==== INFORMATION SHOWN ====
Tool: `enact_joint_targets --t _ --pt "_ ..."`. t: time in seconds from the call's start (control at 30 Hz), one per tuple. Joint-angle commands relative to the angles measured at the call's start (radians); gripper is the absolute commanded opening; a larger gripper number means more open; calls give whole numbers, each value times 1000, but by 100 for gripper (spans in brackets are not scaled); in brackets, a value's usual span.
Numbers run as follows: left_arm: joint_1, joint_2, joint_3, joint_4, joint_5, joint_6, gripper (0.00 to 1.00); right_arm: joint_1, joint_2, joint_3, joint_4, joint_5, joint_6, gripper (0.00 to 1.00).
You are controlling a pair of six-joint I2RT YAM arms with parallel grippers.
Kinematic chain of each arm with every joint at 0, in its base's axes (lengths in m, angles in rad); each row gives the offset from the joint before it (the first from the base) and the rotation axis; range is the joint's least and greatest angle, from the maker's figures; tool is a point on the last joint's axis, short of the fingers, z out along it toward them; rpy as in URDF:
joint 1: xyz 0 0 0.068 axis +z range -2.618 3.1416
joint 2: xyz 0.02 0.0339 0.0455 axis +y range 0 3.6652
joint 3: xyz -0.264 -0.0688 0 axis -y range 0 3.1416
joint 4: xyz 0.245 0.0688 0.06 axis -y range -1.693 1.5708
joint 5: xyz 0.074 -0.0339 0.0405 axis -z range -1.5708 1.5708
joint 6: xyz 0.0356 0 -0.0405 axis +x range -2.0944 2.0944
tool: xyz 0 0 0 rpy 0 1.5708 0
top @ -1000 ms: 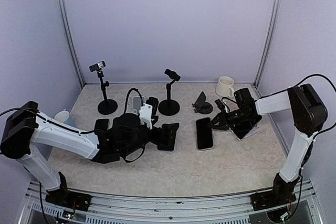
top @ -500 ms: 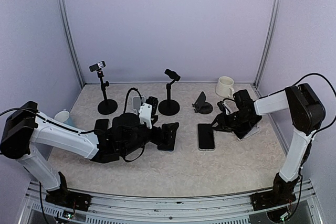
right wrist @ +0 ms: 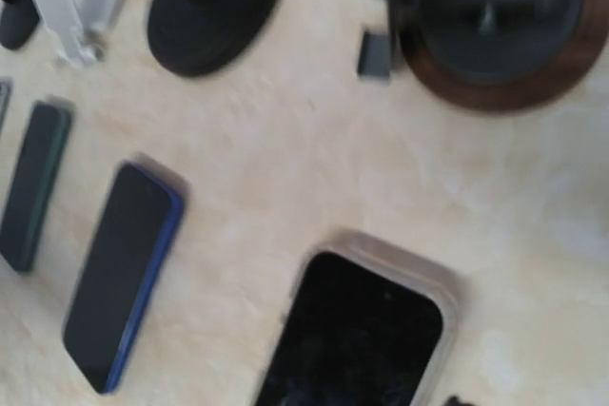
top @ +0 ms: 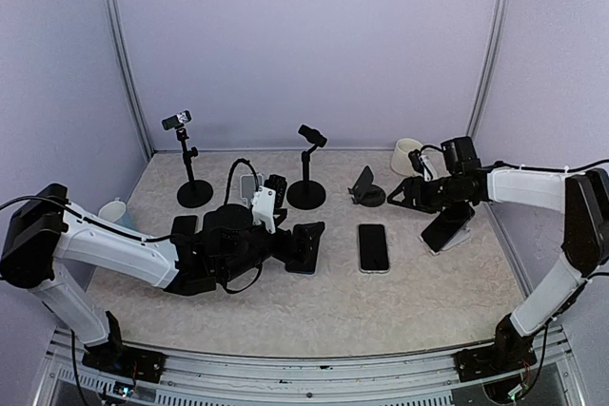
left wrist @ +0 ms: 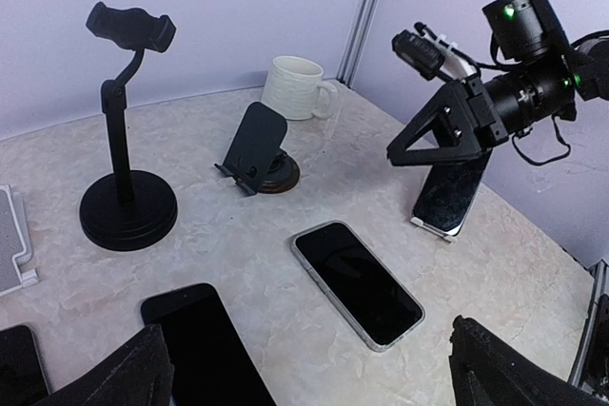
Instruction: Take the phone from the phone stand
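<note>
The phone (top: 373, 247), black-screened in a clear case, lies flat on the table by itself; it also shows in the left wrist view (left wrist: 357, 282) and the right wrist view (right wrist: 357, 339). The small black phone stand (top: 366, 187) with its brown round base (right wrist: 495, 26) stands bare behind it. My right gripper (top: 400, 202) hovers above the table to the right of the stand, open and holding nothing. My left gripper (top: 297, 240) rests low at the table's middle, jaws wide open, with only its fingertips (left wrist: 124, 377) showing in its own view.
A second phone (top: 447, 228) leans on a white holder under my right arm. A white mug (top: 408, 156) sits at the back right. Two tall black clamp stands (top: 306, 192) (top: 194, 192) rise at the back. A blue-edged phone (right wrist: 124, 273) lies by my left gripper.
My right gripper opened and let go of the phone, which now lies flat. It then rose and drew back to the right. The left arm stayed still.
</note>
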Motion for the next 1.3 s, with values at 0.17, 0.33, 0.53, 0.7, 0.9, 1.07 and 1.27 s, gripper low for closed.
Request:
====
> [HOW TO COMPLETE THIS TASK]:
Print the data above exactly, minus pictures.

> [RESPONSE TO THE EXERCISE]:
Tool: `enact_joint_targets --t _ --pt "_ ..."`. t: time in seconds from the call's start (control at 30 Hz), one per tuple. Joint-angle commands relative to the angles measured at the call's start (radians); gripper is the absolute commanded opening; a larger gripper number means more open; calls give whole numbers, each value times 1000, but by 100 for gripper (spans in brackets are not scaled); in brackets, a value's usual span.
Numbers run as follows: left_arm: joint_1, joint_2, joint_3, joint_4, joint_5, joint_6, gripper (0.00 to 1.00); right_arm: joint_1, joint_2, joint_3, joint_4, joint_5, joint_6, gripper (0.00 to 1.00).
You are controlling a pair of six-joint I2RT YAM arms with parallel grippers.
Kinematic chain of each arm with every joint at 0, in its base's axes (lengths in m, angles in rad); each row gives the offset from the joint before it (the first from the base) and the rotation axis; range is the joint's least and greatest angle, from the maker's figures; tool is a point on the last joint's axis, short of the fingers, z out along it toward them; rpy as in URDF:
joint 1: xyz 0 0 0.068 axis +z range -2.618 3.1416
joint 2: xyz 0.02 0.0339 0.0455 axis +y range 0 3.6652
joint 3: xyz -0.264 -0.0688 0 axis -y range 0 3.1416
joint 4: xyz 0.245 0.0688 0.06 axis -y range -1.693 1.5708
joint 5: xyz 0.074 -0.0339 0.0405 axis -z range -1.5708 1.5708
joint 6: xyz 0.0356 0 -0.0405 axis +x range -2.0944 2.0944
tool: xyz 0 0 0 rpy 0 1.5708 0
top @ -1000 ms: 
top @ -500 ms: 
right wrist @ +0 ms: 
top @ +0 ms: 
left wrist @ +0 ms: 
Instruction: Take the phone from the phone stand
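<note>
The phone (top: 373, 247), black-screened in a clear case, lies flat on the table by itself; it also shows in the left wrist view (left wrist: 357, 282) and the right wrist view (right wrist: 357, 339). The small black phone stand (top: 366, 187) with its brown round base (right wrist: 495, 26) stands bare behind it. My right gripper (top: 400, 202) hovers above the table to the right of the stand, open and holding nothing. My left gripper (top: 297, 240) rests low at the table's middle, jaws wide open, with only its fingertips (left wrist: 124, 377) showing in its own view.
A second phone (top: 447, 228) leans on a white holder under my right arm. A white mug (top: 408, 156) sits at the back right. Two tall black clamp stands (top: 306, 192) (top: 194, 192) rise at the back. A blue-edged phone (right wrist: 124, 273) lies by my left gripper.
My right gripper opened and let go of the phone, which now lies flat. It then rose and drew back to the right. The left arm stayed still.
</note>
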Motion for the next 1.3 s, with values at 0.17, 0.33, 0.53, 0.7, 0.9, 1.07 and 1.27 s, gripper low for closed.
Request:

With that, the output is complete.